◆ **Work task**
What you give back should be exactly the opening lines of the data, ending with the line that contains "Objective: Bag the" and including it.

◆ **Supplied material**
▬▬▬
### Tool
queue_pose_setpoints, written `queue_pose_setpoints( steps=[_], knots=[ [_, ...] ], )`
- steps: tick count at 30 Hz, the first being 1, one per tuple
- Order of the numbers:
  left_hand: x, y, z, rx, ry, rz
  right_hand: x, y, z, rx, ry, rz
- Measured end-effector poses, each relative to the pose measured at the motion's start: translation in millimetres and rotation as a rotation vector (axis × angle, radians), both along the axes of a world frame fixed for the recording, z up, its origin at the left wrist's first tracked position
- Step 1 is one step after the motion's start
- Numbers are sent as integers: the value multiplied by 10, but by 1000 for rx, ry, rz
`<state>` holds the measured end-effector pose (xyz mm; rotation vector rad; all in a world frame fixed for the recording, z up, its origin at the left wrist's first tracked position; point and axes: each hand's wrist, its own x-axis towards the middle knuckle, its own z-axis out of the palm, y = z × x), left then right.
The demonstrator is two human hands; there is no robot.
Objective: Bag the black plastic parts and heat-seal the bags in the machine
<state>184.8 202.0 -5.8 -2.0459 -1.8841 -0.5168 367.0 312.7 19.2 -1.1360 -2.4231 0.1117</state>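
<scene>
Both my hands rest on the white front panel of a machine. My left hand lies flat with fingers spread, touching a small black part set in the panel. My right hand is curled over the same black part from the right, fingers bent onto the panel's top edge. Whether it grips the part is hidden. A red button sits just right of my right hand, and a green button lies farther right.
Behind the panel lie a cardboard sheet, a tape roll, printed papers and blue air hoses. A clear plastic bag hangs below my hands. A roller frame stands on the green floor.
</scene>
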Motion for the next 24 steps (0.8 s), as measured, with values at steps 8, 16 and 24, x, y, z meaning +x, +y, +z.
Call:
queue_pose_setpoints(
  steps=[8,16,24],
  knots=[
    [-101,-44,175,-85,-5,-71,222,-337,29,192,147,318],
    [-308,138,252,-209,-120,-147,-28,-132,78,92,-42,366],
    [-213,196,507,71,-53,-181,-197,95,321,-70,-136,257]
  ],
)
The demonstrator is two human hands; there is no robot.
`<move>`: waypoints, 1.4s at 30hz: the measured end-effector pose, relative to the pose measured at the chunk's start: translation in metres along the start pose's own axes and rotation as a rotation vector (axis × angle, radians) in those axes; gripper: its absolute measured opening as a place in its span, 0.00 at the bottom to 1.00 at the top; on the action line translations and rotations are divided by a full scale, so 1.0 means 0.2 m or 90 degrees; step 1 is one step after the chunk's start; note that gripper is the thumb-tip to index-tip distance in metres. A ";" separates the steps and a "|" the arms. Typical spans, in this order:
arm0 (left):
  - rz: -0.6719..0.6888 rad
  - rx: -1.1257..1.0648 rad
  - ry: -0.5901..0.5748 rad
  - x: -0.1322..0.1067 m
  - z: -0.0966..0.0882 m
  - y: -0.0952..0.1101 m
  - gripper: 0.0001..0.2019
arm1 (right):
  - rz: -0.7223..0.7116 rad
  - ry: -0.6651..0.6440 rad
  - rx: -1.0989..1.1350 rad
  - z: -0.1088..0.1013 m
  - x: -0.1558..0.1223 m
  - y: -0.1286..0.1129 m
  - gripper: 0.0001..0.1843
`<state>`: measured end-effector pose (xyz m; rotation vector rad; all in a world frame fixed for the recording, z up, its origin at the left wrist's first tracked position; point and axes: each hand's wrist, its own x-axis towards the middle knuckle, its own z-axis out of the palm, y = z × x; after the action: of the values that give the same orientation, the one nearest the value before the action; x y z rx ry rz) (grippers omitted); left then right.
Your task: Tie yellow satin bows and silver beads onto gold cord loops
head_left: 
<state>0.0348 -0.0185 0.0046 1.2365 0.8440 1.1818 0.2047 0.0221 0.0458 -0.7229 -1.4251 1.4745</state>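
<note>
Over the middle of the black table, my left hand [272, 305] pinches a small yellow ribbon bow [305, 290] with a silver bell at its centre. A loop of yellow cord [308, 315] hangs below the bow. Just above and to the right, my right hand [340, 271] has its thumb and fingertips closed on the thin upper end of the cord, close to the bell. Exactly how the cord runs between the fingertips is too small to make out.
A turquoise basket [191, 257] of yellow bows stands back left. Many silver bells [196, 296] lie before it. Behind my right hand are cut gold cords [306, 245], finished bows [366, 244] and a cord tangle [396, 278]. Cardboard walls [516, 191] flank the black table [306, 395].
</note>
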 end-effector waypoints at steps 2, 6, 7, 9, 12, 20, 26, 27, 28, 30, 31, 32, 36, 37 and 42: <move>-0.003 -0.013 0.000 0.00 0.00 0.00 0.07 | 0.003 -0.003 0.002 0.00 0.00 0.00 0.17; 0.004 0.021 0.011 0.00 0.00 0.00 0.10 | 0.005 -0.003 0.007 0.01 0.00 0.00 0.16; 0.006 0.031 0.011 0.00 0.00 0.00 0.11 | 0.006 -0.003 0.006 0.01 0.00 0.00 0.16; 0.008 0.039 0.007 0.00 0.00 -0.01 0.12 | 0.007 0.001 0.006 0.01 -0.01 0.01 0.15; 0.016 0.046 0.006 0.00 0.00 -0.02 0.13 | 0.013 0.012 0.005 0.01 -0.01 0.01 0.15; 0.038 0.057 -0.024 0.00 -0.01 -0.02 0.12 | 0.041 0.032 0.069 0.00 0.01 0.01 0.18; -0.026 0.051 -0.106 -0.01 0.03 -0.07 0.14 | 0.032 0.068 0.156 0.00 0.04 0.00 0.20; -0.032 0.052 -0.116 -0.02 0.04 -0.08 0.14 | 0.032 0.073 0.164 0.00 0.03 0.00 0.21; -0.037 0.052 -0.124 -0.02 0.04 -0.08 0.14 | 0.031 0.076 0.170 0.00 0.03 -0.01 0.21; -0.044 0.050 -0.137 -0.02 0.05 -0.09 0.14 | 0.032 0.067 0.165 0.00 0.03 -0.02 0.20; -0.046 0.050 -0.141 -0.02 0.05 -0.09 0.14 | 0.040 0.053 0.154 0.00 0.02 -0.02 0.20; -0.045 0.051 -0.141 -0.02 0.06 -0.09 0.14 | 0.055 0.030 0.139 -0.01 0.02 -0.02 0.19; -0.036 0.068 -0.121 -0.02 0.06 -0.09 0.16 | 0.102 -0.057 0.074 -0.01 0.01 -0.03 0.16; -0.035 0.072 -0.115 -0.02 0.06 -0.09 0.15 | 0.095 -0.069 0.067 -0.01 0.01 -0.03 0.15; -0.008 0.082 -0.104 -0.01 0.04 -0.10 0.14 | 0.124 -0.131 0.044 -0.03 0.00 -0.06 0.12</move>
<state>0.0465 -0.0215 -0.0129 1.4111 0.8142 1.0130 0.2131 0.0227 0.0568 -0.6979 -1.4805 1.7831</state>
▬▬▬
◆ **Worked solution**
### Tool
queue_pose_setpoints, written `queue_pose_setpoints( steps=[_], knots=[ [_, ...] ], )`
- steps: tick count at 30 Hz, the first being 1, one per tuple
- Order of the numbers:
  left_hand: x, y, z, rx, ry, rz
  right_hand: x, y, z, rx, ry, rz
- Measured end-effector poses, each relative to the pose measured at the motion's start: translation in millimetres and rotation as a rotation vector (axis × angle, radians), both along the axes of a world frame fixed for the recording, z up, its origin at the left wrist's first tracked position
- Step 1 is one step after the motion's start
- Numbers are sent as integers: the value multiplied by 10, but by 1000 for rx, ry, rz
`<state>` holds the measured end-effector pose (xyz mm; rotation vector rad; all in a world frame fixed for the recording, z up, its origin at the left wrist's first tracked position; point and axes: each hand's wrist, its own x-axis towards the middle knuckle, its own z-axis out of the palm, y = z × x), left then right.
The demonstrator is two human hands; there is no robot.
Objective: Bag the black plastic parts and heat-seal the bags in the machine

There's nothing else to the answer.